EXERCISE DETAILS
Once the line containing "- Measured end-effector" is found in the records below, return it and each following line exactly, up to and including the line containing "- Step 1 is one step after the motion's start", and nothing else.

Records from a data collection

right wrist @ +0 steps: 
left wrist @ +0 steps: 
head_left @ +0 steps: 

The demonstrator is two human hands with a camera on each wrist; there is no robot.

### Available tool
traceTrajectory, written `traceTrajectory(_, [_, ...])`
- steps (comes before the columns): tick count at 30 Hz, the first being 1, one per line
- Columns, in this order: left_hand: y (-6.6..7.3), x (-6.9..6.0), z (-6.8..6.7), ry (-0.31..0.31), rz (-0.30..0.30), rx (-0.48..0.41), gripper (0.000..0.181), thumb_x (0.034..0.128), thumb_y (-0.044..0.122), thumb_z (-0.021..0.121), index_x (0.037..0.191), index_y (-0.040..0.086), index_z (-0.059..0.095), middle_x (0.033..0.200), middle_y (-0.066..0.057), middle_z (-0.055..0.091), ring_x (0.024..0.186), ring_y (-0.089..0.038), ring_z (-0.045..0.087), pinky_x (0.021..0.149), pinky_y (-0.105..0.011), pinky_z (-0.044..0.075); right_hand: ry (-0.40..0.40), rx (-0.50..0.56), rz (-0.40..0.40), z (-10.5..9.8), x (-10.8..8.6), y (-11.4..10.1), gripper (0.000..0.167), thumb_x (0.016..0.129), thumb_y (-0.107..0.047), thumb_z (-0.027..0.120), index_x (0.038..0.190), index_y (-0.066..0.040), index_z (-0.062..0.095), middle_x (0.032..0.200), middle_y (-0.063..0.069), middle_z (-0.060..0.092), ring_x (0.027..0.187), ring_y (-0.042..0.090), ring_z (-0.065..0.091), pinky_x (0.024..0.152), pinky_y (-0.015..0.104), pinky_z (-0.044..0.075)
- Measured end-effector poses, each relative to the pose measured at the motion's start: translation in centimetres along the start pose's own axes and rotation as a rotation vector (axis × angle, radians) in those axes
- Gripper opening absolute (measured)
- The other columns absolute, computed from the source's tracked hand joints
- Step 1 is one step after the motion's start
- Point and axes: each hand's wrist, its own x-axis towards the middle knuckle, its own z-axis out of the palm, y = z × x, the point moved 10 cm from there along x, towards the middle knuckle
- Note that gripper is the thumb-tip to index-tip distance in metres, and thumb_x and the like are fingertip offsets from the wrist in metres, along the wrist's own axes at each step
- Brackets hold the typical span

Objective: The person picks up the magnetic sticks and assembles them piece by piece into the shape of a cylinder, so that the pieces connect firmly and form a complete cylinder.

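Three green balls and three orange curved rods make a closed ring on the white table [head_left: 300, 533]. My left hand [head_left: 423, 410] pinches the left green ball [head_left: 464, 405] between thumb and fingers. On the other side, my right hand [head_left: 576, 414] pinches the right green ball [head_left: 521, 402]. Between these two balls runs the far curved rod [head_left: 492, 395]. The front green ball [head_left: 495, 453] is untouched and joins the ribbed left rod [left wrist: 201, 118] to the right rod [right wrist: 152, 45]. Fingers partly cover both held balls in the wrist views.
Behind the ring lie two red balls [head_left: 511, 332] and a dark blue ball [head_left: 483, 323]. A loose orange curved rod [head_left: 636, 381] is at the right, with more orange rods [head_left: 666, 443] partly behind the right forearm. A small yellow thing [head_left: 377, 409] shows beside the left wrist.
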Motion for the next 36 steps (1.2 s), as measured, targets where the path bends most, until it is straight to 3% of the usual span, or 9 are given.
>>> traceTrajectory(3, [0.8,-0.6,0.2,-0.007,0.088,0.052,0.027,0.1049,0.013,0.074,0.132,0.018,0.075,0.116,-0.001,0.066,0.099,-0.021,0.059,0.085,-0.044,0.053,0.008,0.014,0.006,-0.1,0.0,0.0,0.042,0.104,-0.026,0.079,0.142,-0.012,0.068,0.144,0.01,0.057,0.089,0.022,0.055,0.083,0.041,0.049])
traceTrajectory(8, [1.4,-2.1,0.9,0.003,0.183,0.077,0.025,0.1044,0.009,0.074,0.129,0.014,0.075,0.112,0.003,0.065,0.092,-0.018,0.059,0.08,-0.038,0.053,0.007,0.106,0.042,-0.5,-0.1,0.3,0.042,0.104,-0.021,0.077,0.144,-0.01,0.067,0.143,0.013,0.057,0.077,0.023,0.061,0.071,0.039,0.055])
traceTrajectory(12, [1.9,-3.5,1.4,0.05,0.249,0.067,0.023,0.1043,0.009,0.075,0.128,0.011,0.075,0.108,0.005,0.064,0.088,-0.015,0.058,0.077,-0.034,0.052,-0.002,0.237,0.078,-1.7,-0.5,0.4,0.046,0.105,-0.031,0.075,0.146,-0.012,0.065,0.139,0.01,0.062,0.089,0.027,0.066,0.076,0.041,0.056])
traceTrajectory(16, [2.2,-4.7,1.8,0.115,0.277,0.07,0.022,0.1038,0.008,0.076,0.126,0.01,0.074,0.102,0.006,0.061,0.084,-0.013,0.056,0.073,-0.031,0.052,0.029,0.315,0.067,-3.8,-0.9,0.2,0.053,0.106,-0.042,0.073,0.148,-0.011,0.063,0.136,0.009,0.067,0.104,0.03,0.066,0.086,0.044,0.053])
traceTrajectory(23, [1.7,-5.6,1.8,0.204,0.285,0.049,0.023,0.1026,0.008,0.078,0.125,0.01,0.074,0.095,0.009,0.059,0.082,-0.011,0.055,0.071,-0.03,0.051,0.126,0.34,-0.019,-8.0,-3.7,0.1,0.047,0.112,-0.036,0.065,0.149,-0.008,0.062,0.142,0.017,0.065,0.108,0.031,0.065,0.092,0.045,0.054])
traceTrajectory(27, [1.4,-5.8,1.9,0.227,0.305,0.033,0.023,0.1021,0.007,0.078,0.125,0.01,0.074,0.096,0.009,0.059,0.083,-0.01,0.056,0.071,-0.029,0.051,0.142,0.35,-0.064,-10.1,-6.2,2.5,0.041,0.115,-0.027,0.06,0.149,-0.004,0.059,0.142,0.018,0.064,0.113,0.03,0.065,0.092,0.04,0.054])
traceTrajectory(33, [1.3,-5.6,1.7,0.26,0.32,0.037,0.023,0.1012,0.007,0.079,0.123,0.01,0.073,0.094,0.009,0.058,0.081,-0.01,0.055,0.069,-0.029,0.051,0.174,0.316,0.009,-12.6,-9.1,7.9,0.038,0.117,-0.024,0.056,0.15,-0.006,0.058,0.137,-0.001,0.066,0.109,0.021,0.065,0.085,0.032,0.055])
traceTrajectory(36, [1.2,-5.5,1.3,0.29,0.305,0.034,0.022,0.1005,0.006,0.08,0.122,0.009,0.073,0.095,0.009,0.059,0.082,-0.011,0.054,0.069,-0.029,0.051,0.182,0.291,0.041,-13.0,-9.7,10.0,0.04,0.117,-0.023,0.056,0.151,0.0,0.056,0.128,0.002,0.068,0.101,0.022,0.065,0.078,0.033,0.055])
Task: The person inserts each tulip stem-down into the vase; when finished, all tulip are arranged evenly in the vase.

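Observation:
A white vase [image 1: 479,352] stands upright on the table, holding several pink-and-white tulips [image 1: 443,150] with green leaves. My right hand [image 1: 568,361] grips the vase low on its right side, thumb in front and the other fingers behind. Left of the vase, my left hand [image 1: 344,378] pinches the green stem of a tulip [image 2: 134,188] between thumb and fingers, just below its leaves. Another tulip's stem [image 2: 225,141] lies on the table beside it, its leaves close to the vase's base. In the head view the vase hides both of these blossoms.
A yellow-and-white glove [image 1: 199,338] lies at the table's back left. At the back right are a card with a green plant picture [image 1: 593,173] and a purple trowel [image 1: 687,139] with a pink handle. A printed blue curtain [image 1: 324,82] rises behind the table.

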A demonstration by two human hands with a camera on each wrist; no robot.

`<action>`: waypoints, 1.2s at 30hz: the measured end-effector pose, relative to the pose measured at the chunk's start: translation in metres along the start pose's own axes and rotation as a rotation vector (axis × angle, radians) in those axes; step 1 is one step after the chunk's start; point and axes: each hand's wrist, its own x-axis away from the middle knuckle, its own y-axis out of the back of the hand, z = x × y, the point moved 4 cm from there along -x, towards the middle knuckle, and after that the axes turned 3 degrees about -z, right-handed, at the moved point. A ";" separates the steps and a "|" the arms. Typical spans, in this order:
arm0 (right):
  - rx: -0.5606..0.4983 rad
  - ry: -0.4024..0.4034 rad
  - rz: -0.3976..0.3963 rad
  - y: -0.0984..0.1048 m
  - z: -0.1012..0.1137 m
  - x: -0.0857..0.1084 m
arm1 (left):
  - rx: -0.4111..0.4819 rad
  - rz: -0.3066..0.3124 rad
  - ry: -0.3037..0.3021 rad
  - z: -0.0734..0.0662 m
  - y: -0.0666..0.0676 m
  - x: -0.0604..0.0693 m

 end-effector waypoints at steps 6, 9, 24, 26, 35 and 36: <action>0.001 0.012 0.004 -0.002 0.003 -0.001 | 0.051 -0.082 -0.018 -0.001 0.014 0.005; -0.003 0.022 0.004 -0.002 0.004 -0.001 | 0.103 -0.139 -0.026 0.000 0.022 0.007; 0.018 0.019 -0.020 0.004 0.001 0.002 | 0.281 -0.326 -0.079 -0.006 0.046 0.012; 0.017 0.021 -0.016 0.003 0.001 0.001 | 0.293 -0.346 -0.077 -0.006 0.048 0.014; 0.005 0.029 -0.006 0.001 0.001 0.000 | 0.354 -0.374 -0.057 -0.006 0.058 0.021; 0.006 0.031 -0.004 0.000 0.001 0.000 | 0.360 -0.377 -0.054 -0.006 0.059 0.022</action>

RESULT OF THE TASK
- Measured end-effector poses, each relative to the pose measured at the motion's start: translation in centimetres along the start pose's own axes and rotation as a rotation vector (axis × angle, radians) in those axes
- Gripper opening absolute (measured)
- The other columns absolute, computed from the source's tracked hand joints
- Step 1 is one step after the motion's start

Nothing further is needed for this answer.